Restored behavior is living behavior treated as a film director treats a strip of film. These strips of behavior can be rearranged or reconstructed; they are independent of the causal systems (social, psychological, technological) that brought them into existence. They have a life of their own. The original ‘truth’ or ‘source’ of the behavior may be lost, ignored or contradicted – even while this truth or source is apparently being honored or observed. How the strip of behavior was made, found, or developed may be unknown or concealed; elaborated; distorted by myth and tradition.

Between Theater and Anthropology, Richard Schechner (Penn, Pennsylvania: 1985) p.35

The behaviour extracted from everyday living and restored in the choreography of Pina Bausch is minute and particular. A gesture as slight as the twitch of a fingertip becomes a brittle motif available to repeat schematically yet barely stylized if at all. The result of these intimate acquisitions from ordinary life is a dance eerily close to familiar and natural movement, like the ghost of a day. And in return the acquisition bears back on the original movements, landing them now in a fleeting but reenacted instance of life. The more delicately choreography borrows from life, the more intimately life enters the stage. It causes that brief instance of life to be staged, even if the staging is retrospective. I am protective of the life these dances ape, though they ape it with such tact it wants forgiving.
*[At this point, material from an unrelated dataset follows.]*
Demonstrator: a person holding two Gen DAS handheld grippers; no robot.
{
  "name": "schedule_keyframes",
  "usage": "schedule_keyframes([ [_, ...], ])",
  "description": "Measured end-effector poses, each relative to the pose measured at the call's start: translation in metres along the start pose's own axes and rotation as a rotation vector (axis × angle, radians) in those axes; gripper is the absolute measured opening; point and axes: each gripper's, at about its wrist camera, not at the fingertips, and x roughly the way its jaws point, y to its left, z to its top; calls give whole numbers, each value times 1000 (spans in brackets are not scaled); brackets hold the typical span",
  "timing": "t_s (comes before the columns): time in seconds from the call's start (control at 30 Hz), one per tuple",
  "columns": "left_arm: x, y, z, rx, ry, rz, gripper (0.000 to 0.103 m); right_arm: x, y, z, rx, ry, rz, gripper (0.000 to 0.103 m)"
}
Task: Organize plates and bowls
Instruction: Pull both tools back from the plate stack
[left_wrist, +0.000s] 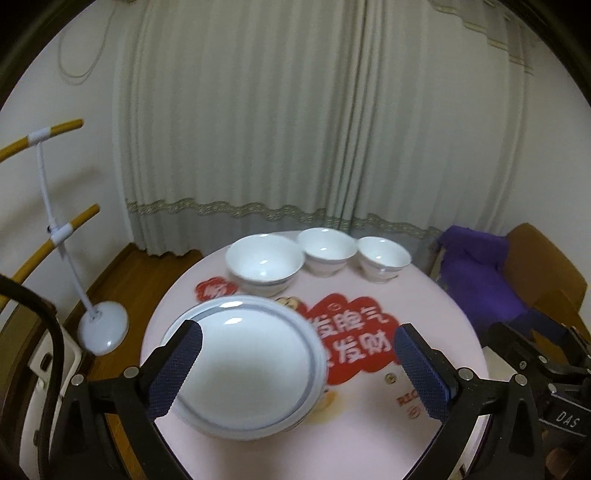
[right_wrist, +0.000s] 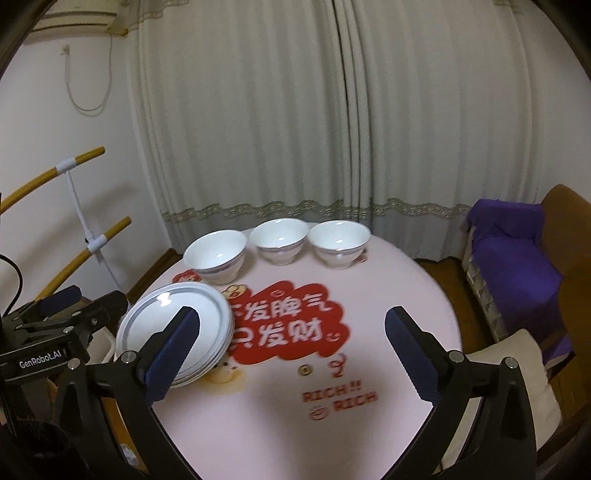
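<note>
At the far left, beside the round table (right_wrist: 369, 435), a white stand (left_wrist: 103, 328) with a thin white pole holds two curved yellow bars (left_wrist: 70, 227), and it rests on the wooden floor. On the left part of the pink tablecloth lies a stack of white plates (right_wrist: 173, 317) with a grey ring near the rim; the stack sits near the table edge. The left gripper (left_wrist: 299, 369) hangs above this stack with its jaws spread wide, and nothing is between the blue pads (left_wrist: 177, 369), which do not touch the plates. Behind the stack, along the far edge of the table, three white bowls stand upright in a row: the left bowl (right_wrist: 216, 256) is just behind the plates, the middle bowl (right_wrist: 279, 240) is beside it, and the right bowl (right_wrist: 338, 243) is next. In the centre of the cloth there is a red cloud-shaped print (right_wrist: 291, 325) with white Chinese characters. The right gripper (right_wrist: 291, 354) is over this print, also released and holding nothing. At the far right a purple cloth (right_wrist: 513, 251) covers a brown seat. A pale curtain (right_wrist: 295, 129) hangs behind everything.
</note>
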Motion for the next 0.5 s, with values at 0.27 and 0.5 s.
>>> schedule_keyframes([
  [0.27, 33, -10, 31, 42, 12, -49, 102, 23, -26, 17, 16, 12, -23, 103],
  [0.5, 71, -14, 52, 65, 45, -71, 102, 56, -41, 29, 27, 54, -13, 103],
])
The movements acquired from life are restored through spectacularly able bodies: bodies more bodily alive than ordinary life could make them. The dancing bodies have been prepared for their craft through decades of specialized training, and when they reenact these unremarkable physical episodes the episodes become remarkable, stretching beyond the bare, unstudied movements that began them. The risk of this stretch is that the original movements are left behind altogether in favour of their stylized forms, and the expression fails to take. But we have to keep separate the mastery of the body achieved by these dancers and the expression of their form. If the expression takes, it is because it secures present reality on the stage – a reality secured despite the exceptional physical form of the dancer. The dance takes when the dancers are accomplished enough to overcome their training altogether, and are able on stage to immediately and directly behave.

Stanislavski on acting:

‘From what you have said I gather that to study our art we must assimilate a physiological technique of a living part, and that this will help us to accomplish our main object, which is to create the life of a human spirit,’ Paul Shustov said.
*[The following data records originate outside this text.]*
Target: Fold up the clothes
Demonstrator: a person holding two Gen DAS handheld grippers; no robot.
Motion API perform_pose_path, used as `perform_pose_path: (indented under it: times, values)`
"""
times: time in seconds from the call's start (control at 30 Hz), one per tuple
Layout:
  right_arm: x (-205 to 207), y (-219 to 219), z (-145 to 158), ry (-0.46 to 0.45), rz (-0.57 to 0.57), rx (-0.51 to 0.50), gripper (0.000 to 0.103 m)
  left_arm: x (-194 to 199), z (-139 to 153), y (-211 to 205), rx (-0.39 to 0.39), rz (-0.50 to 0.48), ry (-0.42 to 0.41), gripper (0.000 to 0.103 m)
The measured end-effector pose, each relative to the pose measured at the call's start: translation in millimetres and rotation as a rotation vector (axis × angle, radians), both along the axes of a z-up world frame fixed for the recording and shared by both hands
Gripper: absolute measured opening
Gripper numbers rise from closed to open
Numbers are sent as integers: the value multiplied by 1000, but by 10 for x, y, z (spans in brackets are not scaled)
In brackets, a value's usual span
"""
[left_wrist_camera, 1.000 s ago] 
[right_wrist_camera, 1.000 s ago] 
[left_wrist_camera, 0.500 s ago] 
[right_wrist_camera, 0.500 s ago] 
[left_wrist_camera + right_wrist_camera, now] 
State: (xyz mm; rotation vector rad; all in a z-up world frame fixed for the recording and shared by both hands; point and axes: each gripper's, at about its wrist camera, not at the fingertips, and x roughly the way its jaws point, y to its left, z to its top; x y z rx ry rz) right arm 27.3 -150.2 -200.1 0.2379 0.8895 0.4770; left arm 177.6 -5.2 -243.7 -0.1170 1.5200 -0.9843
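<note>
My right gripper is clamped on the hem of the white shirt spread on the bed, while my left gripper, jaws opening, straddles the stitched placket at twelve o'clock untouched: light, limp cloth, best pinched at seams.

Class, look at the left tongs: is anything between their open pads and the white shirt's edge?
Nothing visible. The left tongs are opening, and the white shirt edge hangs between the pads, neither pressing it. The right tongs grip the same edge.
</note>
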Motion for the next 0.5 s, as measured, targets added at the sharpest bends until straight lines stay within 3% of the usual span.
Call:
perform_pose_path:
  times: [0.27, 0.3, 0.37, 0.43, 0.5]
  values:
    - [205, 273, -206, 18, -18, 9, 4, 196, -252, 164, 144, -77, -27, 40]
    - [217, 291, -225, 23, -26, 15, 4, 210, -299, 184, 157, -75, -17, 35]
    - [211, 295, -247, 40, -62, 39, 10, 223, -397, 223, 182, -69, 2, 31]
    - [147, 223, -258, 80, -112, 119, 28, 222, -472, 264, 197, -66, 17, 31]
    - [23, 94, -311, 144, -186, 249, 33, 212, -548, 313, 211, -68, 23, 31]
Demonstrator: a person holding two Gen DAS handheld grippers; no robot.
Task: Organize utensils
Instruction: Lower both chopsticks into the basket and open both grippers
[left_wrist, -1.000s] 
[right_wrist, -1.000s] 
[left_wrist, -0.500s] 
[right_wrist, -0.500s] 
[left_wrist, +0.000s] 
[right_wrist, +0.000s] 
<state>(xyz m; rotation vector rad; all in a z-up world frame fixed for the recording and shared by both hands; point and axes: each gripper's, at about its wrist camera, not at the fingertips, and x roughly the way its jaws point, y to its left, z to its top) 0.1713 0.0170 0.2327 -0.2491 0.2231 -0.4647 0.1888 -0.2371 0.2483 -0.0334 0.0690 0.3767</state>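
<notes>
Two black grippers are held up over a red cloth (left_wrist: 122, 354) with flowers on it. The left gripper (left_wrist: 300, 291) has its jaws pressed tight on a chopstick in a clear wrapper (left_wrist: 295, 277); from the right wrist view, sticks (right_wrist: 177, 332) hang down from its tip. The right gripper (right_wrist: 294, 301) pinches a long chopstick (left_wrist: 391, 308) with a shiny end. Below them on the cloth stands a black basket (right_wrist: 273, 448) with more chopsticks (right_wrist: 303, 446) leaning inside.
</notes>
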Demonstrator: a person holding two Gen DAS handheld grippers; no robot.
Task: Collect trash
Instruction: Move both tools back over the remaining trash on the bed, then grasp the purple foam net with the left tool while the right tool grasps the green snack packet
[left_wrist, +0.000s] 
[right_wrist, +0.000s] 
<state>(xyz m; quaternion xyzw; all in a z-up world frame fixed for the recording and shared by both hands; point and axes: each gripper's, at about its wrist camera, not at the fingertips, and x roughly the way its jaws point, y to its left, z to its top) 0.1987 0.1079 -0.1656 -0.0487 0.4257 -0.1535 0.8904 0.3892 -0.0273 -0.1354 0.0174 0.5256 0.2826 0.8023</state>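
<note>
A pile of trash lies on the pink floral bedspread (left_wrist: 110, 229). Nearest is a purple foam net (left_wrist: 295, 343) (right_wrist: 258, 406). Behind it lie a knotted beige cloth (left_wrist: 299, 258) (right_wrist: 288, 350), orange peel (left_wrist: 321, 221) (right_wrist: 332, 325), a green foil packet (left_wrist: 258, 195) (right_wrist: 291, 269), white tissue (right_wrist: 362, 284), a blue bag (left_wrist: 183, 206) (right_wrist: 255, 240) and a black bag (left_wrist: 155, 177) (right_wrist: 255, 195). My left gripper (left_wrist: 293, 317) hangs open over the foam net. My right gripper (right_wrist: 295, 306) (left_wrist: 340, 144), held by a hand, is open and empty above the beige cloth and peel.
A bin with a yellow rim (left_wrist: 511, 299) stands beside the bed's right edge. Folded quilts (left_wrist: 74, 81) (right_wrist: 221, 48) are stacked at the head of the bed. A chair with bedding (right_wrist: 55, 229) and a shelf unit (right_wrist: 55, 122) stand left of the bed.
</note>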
‘That is correct but not complete,’ said Tortsov. ‘Our aim is not only to create the life of a human spirit, but also to “express it in a beautiful, artistic form.” An actor is under the obligation to live his part inwardly, and then to give to his experience an external embodiment. I ask you to note especially that the dependence of the body on the soul is particularly important in our school of art. In order to express a most delicate and largely subconscious life it is necessary to have control of an unusually responsive, excellently prepared vocal and physical apparatus. This apparatus must be ready instantly and exactly to reproduce most delicate and all but intangible feelings with great sensitiveness and directness. That is why an actor of our type is obliged to work so much more than the others, both on his inner equipment, which creates the life of the part, and also on his outer physical apparatus, which should reproduce the results of the creative work of his emotions with precision.’

An Actor Prepares, Constantin Stanislavski (Methuen Drama, London: 1980 [1937]) pp. 15-16

In theatre and dance we understand an approximate distinction between on and off. The off-states of practice, workshop and rehearsal are generally distinct from the on-state of performance, which happens on a stage, before an audience, with something at stake if things go wrong (though the distinction is readily strained, by Squat on Twenty-third Street for instance). There is a necessary imbalance between the accomplishment of an original form and the accomplishment of its expression in art. We discipline our joints to tread nimbly with tremendous force. We learn to write dialogue by copying down the conversations we fluently overhear in public. We learn to draw by forgiving the pencil its line and the paper its thinness.